Ses victimes préférées? Ses alliés

Cette stratégie s'avère payante pour Trump, mais certains adversaires sembleraient moins dupes que d'autres. Comme le rappelle la politologue, Trump n'a pas réussi à conclure un nouvel accord avec l'Iran, ni à faire accepter un accord au Hamas ou mettre fin à la guerre en Ukraine. La raison? «Il n'est pas prêt à utiliser la force militaire à grande échelle», explique-t-elle.

Un autre élément entre en jeu. L'Iran, le Hamas et la Russie ne dépendent pas du bon vouloir du peuple, à la différence des démocraties, plus vulnérables aux tentatives de pression. Pour Roseanne McManus, Trump a plus de succès dans les négociations avec ses alliés.

En juin, les pays de l'OTAN se sont jetés à ses pieds. Sous la pression du président américain, ils ont augmenté les dépenses de défense de 2 à 5% de leur PIB respectif.

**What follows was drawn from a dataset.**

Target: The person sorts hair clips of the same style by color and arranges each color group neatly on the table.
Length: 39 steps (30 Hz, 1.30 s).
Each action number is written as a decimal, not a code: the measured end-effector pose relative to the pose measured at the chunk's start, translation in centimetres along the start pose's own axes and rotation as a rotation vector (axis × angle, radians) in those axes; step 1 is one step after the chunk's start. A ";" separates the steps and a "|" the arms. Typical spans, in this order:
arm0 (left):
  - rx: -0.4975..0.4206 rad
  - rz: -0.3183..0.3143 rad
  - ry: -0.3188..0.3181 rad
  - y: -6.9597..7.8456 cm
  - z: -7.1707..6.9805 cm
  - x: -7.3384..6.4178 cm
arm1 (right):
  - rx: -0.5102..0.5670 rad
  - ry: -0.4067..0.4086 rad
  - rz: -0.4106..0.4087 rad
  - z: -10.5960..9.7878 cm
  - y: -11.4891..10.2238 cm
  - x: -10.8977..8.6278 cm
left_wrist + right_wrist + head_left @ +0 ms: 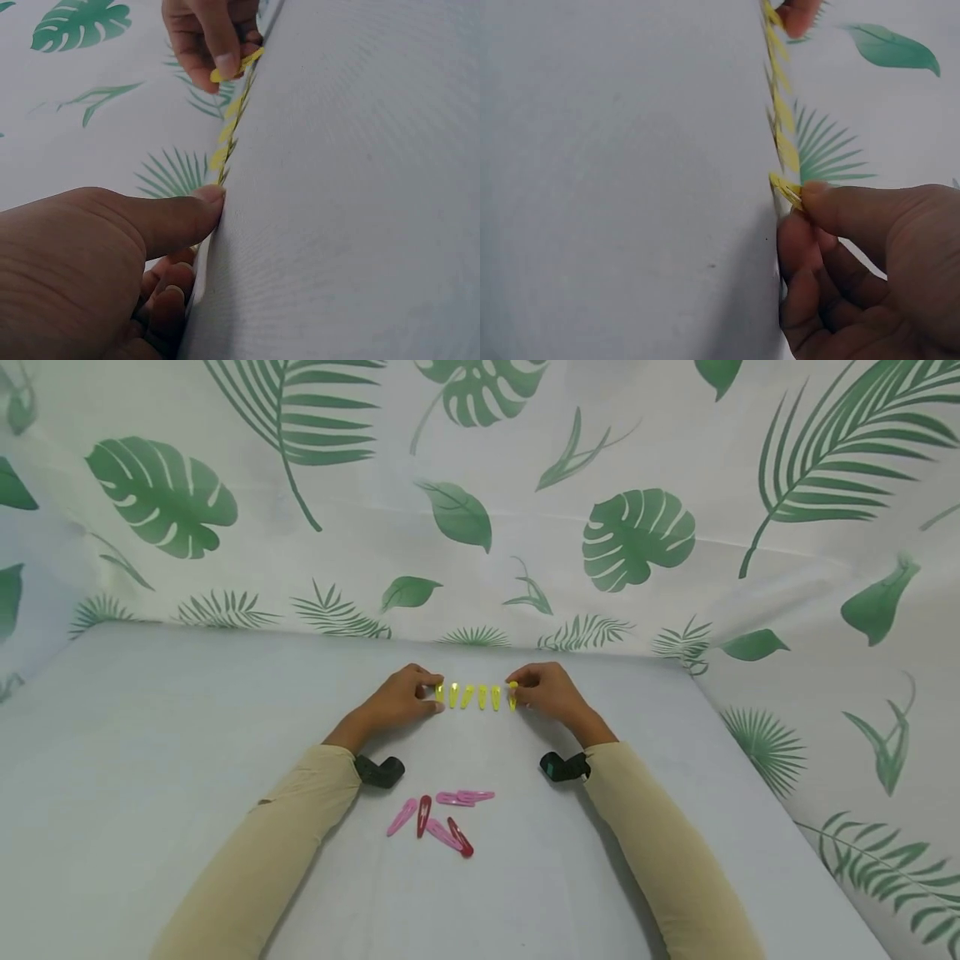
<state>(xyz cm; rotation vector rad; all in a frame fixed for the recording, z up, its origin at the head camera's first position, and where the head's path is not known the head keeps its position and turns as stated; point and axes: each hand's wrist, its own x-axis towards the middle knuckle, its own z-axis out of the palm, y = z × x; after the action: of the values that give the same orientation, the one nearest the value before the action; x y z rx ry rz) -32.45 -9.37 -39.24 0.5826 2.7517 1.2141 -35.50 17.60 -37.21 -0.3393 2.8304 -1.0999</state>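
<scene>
Several yellow snap hair clips [468,697] lie side by side in a short row near the back of the table. At the left end, my left hand [401,697] has a finger at the far end of the outermost clip [440,693] and the thumb at its near end, holding it between them. In the left wrist view that thumb hides most of this clip. My right hand [551,689] pinches another yellow hair clip [786,189] between thumb and fingers at the row's right end. This one is slightly raised and tilted in the left wrist view.
Nearer to me lies a loose group of pink hair clips [402,817] and red hair clips [424,817], some overlapping. The white table [187,760] meets a leaf-printed backdrop [337,552] just behind the row. Dark wrist cameras [381,772] sit on both wrists.
</scene>
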 end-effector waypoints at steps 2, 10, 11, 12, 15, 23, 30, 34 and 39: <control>0.005 -0.009 0.000 0.1 0.0 0.0 | -0.024 -0.004 0.002 0.1 -0.1 0.2; 0.025 -0.008 -0.004 0.5 -0.1 -0.2 | -0.096 -0.005 0.046 0.2 -0.8 0.2; 0.026 -0.008 -0.004 0.5 0.0 -0.2 | -0.101 -0.006 0.048 0.1 -0.9 0.1; 0.027 -0.007 -0.005 0.6 0.0 -0.2 | -0.107 -0.005 0.048 0.1 -0.9 0.1; 0.029 -0.009 -0.006 0.7 0.0 -0.2 | -0.110 -0.008 0.044 0.0 -1.1 -0.1; 0.056 -0.014 -0.007 0.6 0.0 -0.1 | -0.103 0.034 0.024 -0.7 -1.6 -1.1; -0.002 -0.016 -0.002 0.5 -0.2 -0.2 | -0.129 0.048 -0.134 -0.2 -1.9 -3.1; -0.014 -0.033 -0.020 1.0 -0.7 -0.8 | -0.105 -0.023 -0.255 0.3 -2.6 -4.3; 0.001 -0.016 -0.059 1.8 -1.5 -1.7 | -0.055 -0.161 -0.370 0.8 -4.1 -5.8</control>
<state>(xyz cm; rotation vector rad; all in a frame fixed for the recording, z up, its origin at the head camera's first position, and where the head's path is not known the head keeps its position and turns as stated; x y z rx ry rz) -30.63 -10.00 -37.04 0.5858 2.7039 1.1729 -29.07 15.54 -35.02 -0.9414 2.7225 -0.9937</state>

Le secrétaire général de l'OTAN, Mark Rutte, en a rajouté une couche avec un message privé: «Vous allez réaliser quelque chose qu'aucun président n'a pu faire au cours des dernières décennies». Trump l'a publié sur son réseau Truth Social.

Il reproduit maintenant la même stratégie avec les droits de douane. L'Union européenne et les différents Etats concernés ont tous imploré un accord, mais Trump se moque d'eux. «Ils me lèchent le cul», a-t-il déclaré au printemps devant la Maison Blanche..

Et la Suisse?

Que peut faire la Suisse? Aurait-elle pu éviter le «fiasco» des droits de douane de 39%, comme l'a évoqué le conseiller fédéral Guy Parmelin lors de la conférence de presse? Pour Michael Ambühl, ancien négociateur en chef et secrétaire d'Etat, la Suisse a fait ce qu'elle devait faire. Mais il se demande si le Conseil fédéral n'a pas attendu trop longtemps pour demander des explications à Trump. «Quelques heures avant l'expiration du délai, c'est trop tard.» 

Michael Ambühl, ancien secrétaire d'Etat et professeur à l'EPFZ affirme que la Suisse n'en a pas suffisamment tenu compte.
Photo: Daniel Winkler / ETH Zürich

Mais ce retard est peut-être dû à l'imprévisibilité de Trump. Selon une source proche du Conseil fédéral, les hommes de Trump ont déclaré ces derniers mois, lors de rencontres avec des représentants suisses, que toute interaction avec leur président était risquée. De manière générale, toute forme d'attention ou de visibilité. Peut-être que ces mises en garde faisaient, elles aussi, partie de sa stratégie?

«Paradoxalement, il faut tenir compte de l'imprévisibilité», affirme Michael Ambüh. Les négociations doivent être menées avec prudence et ténacité. Il faudrait faire comprendre aux Américains que la Suisse ne se laissera pas faire. «Elle ne devrait plus divulguer d'informations trop optimistes pour la suite des négociations», conseille-t-il. Roseanne McManus a un autre conseil pour la Suisse: proposer des concessions impressionnantes en apparence, mais avec un impact limité sur le pays. «Trump est souvent plus intéressé par la forme que le fond.»

Beaucoup de choses sont encore possibles. L'imprévisibilité de Trump a un avantage décisif: il peut changer d’avis, dans un sens comme dans l’autre.